*** Block opens ***

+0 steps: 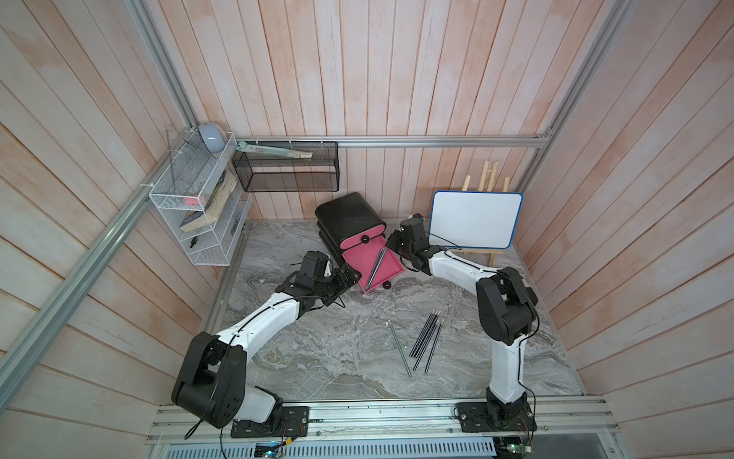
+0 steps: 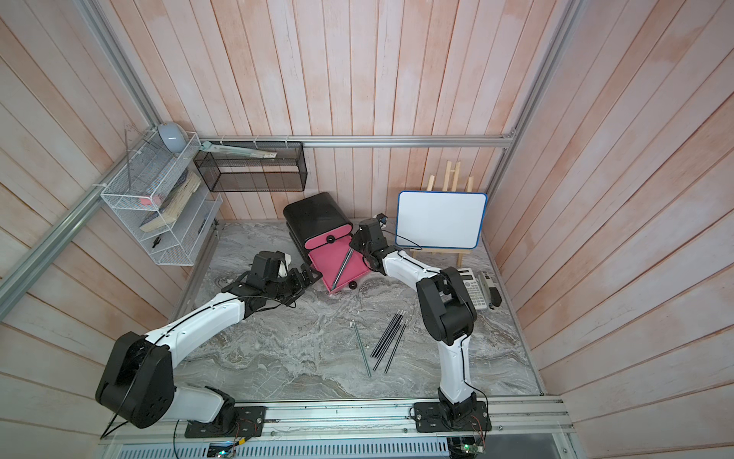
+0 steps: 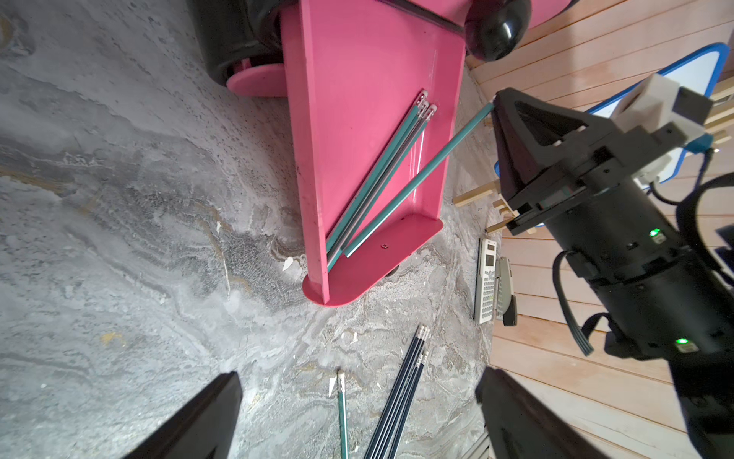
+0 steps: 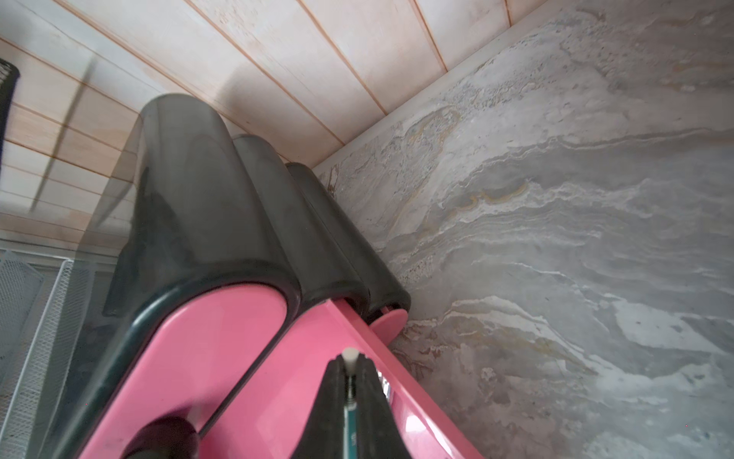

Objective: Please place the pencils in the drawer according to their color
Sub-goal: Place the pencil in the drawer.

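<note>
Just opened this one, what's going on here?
The right gripper is shut on a teal pencil near its eraser end, with the pencil's other end down inside the open pink drawer of the black cabinet. A few teal and grey pencils already lie in that drawer. The left gripper is open beside the drawer, holding nothing. Several black pencils and a loose teal pencil lie on the table.
</note>
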`<action>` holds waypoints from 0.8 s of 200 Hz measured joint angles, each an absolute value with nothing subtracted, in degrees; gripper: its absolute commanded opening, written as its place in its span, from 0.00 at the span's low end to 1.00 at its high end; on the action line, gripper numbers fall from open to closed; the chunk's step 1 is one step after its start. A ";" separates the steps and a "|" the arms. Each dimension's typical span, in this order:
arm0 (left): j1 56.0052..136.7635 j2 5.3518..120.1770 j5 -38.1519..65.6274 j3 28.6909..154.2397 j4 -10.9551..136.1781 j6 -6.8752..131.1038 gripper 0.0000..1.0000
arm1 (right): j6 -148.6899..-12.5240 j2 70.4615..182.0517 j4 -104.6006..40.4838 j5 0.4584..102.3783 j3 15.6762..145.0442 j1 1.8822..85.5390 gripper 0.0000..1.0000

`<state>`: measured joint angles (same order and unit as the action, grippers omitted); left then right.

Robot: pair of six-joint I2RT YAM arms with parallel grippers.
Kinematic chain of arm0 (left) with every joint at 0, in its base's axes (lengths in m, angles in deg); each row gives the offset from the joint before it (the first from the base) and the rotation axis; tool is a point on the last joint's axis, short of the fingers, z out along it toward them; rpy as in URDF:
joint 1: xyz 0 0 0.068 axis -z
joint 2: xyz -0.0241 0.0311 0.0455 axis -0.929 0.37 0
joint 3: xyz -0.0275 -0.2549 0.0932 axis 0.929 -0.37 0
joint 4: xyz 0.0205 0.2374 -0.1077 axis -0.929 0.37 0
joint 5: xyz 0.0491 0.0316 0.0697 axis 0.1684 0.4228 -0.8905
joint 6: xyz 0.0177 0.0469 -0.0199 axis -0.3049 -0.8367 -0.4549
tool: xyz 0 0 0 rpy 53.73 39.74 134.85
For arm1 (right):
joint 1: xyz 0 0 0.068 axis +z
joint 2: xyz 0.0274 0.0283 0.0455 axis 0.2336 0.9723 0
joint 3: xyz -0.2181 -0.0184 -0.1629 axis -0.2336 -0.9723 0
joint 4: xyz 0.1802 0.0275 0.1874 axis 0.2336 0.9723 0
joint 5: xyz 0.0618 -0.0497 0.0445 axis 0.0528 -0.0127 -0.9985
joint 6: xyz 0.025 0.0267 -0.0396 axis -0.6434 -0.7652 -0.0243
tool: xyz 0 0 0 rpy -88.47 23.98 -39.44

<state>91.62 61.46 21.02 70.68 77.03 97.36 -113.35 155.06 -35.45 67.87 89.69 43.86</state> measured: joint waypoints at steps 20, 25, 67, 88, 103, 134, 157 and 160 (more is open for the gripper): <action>91.62 61.51 21.02 70.68 76.68 97.38 1.00 | -112.48 155.63 -35.31 67.80 89.71 45.08 0.00; 91.62 61.51 21.02 70.68 76.62 97.38 1.00 | -112.37 155.76 -35.18 67.76 89.78 45.39 0.00; 91.62 61.51 21.06 70.68 76.33 97.38 0.99 | -110.53 156.39 -34.11 67.10 91.05 46.87 0.25; 91.62 61.51 21.23 70.68 75.94 97.38 0.99 | -109.57 156.31 -33.65 66.62 91.02 47.18 0.28; 91.62 61.51 21.41 70.68 75.68 97.38 1.00 | -109.00 155.47 -33.35 66.18 90.37 47.22 0.29; 91.62 61.51 21.96 70.68 75.50 97.38 0.99 | -107.76 150.45 -32.58 65.37 87.22 47.33 0.29; 91.60 61.51 22.07 70.68 75.48 97.38 1.00 | -106.12 145.18 -32.10 64.61 84.05 47.44 0.32; 91.62 61.48 22.07 70.68 75.48 97.38 1.00 | -105.92 144.50 -31.97 64.52 83.61 47.46 0.32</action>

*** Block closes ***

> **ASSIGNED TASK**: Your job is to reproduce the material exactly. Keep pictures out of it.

> **RESPONSE BELOW**:
+0 steps: 
+0 steps: 
+0 steps: 
+0 steps: 

Objective: Please place the pencils in the drawer according to their color
Sub-goal: Place the pencil in the drawer.

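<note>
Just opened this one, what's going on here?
The right gripper is shut on a teal pencil near its eraser end, with the pencil's other end down inside the open pink drawer of the black cabinet. A few teal and grey pencils already lie in that drawer. The left gripper is open beside the drawer, holding nothing. Several black pencils and a loose teal pencil lie on the table.
</note>
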`<action>` holds waypoints from 0.8 s of 200 Hz measured joint angles, each an absolute value with nothing subtracted, in degrees; gripper: its absolute commanded opening, written as its place in its span, from 0.00 at the span's low end to 1.00 at its high end; on the action line, gripper numbers fall from open to closed; the chunk's step 1 is one step after its start. A ";" separates the steps and a "|" the arms. Each dimension's typical span, in this order:
arm0 (left): j1 56.0052..136.7635 j2 5.3518..120.1770 j5 -38.1519..65.6274 j3 28.6909..154.2397 j4 -10.9551..136.1781 j6 -6.8752..131.1038 gripper 0.0000..1.0000
arm1 (right): j6 -148.6899..-12.5240 j2 70.4615..182.0517 j4 -104.6006..40.4838 j5 0.4584..102.3783 j3 15.6762..145.0442 j1 1.8822..85.5390 gripper 0.0000..1.0000

`<state>`: measured joint angles (same order and unit as the action, grippers omitted); left then right.

Robot: pair of six-joint I2RT YAM arms with parallel grippers.
Kinematic chain of arm0 (left) with every joint at 0, in its base's axes (lengths in m, angles in deg); each row gives the offset from the joint before it (the first from the base) and the rotation axis; tool is a point on the last joint's axis, short of the fingers, z out along it toward them; rpy as in URDF:
joint 1: xyz 0 0 0.068 axis -z
joint 2: xyz -0.0241 0.0311 0.0455 axis -0.929 0.37 0
joint 3: xyz -0.0275 -0.2549 0.0932 axis 0.929 -0.37 0
joint 4: xyz 0.0205 0.2374 -0.1077 axis -0.929 0.37 0
joint 5: xyz 0.0491 0.0316 0.0697 axis 0.1684 0.4228 -0.8905
joint 6: xyz 0.0177 0.0469 -0.0199 axis -0.3049 -0.8367 -0.4549
tool: xyz 0 0 0 rpy 53.73 39.74 134.85
For arm1 (right):
joint 1: xyz 0 0 0.068 axis +z
joint 2: xyz 0.0274 0.0283 0.0455 axis 0.2336 0.9723 0
joint 3: xyz -0.2181 -0.0184 -0.1629 axis -0.2336 -0.9723 0
joint 4: xyz 0.1802 0.0275 0.1874 axis 0.2336 0.9723 0
joint 5: xyz 0.0618 -0.0497 0.0445 axis 0.0528 -0.0127 -0.9985
joint 6: xyz 0.025 0.0267 -0.0396 axis -0.6434 -0.7652 -0.0243
tool: xyz 0 0 0 rpy -88.47 23.98 -39.44

<state>91.62 61.46 21.02 70.68 77.03 97.36 -113.35 155.06 -35.45 67.87 89.69 43.86</state> measured: joint waypoints at steps 20, 25, 67, 88, 103, 134, 157 and 160 (more is open for the gripper): <action>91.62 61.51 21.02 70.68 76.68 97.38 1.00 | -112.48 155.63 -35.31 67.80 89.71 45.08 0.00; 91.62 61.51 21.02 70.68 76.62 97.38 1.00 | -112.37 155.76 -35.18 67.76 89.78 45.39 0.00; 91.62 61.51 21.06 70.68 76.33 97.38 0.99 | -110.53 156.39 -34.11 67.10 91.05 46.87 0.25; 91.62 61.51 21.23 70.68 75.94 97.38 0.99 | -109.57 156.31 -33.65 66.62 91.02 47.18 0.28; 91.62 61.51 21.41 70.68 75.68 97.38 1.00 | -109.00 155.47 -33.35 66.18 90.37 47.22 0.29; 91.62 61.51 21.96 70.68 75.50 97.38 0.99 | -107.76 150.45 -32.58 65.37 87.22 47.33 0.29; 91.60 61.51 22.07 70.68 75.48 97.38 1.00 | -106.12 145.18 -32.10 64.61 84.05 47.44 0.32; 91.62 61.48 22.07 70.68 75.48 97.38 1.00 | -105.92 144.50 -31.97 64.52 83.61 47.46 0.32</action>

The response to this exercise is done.